Era cruzar la plaza Aberastain, que en los inviernos comenzaba a encogerse bajo las primeras sombras y correr hacia el colectivo que pasaba por Libertador. La salida de la Escuela de Comercio era siempre más o menos eso.

Un guardapolvo muy humilde que se iba consumiendo como el tiempo y los ensueños juveniles. Un línea 6 la mitad de los de ahora, atestado de gorriones blancos rumorosos, cruzaba la ciudad y nos depositaba en la esquina de Victoria (hoy Urquiza) y Libertador, donde enormes carolinos se tuteaban con el cielo y la vieja bodega del Estado temblequeaba fríos y agonías en su reino de adobes. 


Pero lo mejor era para mí los últimos minutos de clase, cuando la felicidad se me enancaba en la vuelta a casa donde mi madre nos esperaba con un enorme tazón de café con leche y rebanadas de pan con manteca y miel. Nada más simple, nada más amable.  


Libertador no tenía bulevar. Aún se me aparece en los sueños que regresan -bella como siempre- como una enorme mujer-correntada de vestido gris que bajaba desde Punta de Rieles en una especie de hondonada donde los pájaros románticos la seguían hasta el Parque. Aún veo airoso el enorme portón que defendía el Parque, y del que parece que nadie puede dar noticias, de un día para otro.

 
En esos anocheceres donde la luna espiaba en harapos por entre los rizos del níspero que no hace mucho murió de indiferencia, aprendí poemas de Olegario Andrade y Amado Nervo y las reglas del lenguaje más rico del mundo. 

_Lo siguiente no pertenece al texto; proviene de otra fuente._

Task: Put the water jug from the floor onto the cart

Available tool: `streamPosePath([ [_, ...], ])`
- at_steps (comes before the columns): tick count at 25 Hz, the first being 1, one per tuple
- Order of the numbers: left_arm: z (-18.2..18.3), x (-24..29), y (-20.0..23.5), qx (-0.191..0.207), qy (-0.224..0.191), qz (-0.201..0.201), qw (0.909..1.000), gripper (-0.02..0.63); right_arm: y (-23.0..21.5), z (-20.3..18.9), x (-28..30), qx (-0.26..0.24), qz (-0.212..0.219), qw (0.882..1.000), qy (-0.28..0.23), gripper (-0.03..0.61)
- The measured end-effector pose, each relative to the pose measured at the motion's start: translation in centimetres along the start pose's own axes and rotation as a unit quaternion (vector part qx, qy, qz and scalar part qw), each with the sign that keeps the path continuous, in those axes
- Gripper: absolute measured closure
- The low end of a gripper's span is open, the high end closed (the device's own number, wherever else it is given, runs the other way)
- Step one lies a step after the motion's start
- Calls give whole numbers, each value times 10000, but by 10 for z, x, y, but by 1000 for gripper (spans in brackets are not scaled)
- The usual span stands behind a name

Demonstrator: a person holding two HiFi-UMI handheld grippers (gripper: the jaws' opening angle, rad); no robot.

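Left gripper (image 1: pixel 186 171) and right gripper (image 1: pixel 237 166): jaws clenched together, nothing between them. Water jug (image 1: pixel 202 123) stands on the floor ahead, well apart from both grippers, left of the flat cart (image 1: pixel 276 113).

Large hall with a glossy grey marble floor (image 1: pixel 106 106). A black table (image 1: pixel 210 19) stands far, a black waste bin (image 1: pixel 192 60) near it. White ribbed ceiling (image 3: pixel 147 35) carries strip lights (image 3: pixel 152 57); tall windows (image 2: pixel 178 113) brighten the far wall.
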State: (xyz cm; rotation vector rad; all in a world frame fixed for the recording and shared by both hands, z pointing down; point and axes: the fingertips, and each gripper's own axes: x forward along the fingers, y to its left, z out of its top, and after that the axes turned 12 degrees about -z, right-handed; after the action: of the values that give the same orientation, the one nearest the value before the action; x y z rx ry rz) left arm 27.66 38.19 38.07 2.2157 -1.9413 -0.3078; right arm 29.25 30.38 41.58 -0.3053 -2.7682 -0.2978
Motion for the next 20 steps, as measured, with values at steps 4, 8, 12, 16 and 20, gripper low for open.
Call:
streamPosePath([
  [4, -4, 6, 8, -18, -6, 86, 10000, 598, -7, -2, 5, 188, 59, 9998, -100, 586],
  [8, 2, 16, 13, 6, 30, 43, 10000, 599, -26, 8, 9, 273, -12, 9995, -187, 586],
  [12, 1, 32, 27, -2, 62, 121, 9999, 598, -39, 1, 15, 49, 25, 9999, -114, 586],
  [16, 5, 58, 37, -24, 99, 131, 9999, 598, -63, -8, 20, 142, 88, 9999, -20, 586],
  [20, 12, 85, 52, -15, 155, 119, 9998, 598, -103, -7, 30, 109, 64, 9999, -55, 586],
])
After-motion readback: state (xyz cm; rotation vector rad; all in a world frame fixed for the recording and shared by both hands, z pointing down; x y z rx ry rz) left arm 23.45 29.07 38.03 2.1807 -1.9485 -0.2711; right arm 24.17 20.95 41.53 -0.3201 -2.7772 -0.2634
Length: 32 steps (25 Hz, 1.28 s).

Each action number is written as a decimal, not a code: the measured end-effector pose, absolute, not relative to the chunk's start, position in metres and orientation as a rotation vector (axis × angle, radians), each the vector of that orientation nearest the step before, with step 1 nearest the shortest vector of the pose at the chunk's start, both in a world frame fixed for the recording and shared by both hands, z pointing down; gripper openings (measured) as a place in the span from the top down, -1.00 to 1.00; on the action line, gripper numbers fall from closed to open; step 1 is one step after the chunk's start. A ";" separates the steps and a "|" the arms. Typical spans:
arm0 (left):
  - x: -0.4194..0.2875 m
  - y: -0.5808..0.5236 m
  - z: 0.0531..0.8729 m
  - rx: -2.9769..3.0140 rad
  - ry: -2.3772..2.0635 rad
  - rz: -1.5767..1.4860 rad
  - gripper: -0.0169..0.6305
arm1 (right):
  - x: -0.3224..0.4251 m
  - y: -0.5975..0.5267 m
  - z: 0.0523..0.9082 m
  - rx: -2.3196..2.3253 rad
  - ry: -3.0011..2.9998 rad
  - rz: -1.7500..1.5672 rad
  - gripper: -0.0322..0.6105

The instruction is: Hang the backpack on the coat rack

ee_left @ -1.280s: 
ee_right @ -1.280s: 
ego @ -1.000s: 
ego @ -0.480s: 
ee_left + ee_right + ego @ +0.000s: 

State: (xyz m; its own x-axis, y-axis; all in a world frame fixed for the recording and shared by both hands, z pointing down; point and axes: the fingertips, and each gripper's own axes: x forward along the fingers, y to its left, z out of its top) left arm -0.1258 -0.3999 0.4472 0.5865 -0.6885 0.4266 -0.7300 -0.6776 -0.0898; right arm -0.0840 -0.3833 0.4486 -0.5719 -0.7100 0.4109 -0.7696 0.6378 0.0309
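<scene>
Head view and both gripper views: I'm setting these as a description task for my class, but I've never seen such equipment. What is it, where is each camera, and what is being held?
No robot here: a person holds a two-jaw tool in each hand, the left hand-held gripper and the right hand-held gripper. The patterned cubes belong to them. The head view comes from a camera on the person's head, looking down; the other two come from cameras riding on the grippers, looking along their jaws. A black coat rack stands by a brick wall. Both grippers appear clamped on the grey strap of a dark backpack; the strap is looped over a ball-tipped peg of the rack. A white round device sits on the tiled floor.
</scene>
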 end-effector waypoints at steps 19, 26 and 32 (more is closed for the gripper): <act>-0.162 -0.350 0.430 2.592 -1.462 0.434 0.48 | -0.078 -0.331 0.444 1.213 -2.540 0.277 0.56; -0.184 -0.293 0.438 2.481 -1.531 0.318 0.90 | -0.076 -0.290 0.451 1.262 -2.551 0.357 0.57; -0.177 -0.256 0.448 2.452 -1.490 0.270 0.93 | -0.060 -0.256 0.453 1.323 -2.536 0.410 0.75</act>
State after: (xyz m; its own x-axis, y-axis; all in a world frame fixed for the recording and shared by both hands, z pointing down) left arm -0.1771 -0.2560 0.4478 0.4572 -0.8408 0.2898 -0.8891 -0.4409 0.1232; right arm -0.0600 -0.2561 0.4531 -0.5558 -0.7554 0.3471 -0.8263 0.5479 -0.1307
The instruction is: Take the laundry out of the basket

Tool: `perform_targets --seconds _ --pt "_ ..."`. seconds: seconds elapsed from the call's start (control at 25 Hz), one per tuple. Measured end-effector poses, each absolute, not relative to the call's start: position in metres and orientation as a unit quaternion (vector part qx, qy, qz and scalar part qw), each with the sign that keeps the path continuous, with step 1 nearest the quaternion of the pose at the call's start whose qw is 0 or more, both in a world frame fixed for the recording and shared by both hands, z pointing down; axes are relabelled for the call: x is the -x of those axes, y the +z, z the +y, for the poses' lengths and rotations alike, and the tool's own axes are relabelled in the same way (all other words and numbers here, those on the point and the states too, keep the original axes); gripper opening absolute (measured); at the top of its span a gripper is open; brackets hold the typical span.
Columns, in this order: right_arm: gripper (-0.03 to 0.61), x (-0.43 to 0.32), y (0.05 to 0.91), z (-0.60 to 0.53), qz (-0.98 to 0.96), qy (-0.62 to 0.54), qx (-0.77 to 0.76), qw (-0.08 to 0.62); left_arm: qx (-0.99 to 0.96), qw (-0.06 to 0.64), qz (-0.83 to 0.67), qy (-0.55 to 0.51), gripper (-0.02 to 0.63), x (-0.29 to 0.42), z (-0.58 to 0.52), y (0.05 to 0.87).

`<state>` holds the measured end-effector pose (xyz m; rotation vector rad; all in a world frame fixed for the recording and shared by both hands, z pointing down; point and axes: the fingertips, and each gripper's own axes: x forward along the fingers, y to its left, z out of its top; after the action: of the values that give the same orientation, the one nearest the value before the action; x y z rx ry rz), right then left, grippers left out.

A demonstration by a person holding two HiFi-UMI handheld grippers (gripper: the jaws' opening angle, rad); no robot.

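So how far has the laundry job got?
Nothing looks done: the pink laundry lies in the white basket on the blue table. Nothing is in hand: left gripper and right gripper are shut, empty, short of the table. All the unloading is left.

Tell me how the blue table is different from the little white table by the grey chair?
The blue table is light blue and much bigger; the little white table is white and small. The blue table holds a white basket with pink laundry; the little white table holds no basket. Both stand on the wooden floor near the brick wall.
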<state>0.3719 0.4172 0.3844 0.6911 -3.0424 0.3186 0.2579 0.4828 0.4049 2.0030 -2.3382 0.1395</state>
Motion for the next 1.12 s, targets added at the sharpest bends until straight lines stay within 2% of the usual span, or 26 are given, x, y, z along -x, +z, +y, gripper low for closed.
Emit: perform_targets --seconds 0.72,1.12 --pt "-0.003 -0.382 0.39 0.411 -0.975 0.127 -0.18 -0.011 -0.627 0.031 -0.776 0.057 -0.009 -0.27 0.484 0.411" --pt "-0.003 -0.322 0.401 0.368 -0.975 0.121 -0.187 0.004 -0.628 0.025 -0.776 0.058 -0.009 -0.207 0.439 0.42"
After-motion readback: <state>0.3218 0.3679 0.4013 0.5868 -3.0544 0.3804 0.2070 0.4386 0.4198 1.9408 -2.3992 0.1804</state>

Todo está en nosotros. Nada puede matar las añoranzas. 


Por calle Las Mercedes (hoy San Luís) se viene en sueños una comparsa de adolescentes humildes que desmenuzan su música con cañas huecas y papel de seda, bajo trajes de raída tafetina. El carnaval nos demarca a fuego y agua florida el orgullo de haber nacido aquí. Desde el Centro hasta nuestros corazones golpetean los tambores de una murga de Villa Del Carril, y pareciera que en esos sones el pecho se nos vuelve zamba y los brazos buscan en el aire de febrero pañuelos que son capaces de alzar la noche y guardarla en un zaguán de los que quedaron de la tristeza innumerable de los terremotos. Mi madre sigue en infinitas tardes morados preparando tazones de café con leche y nos alcanza con su ternura rodajas de pan con manteca y miel.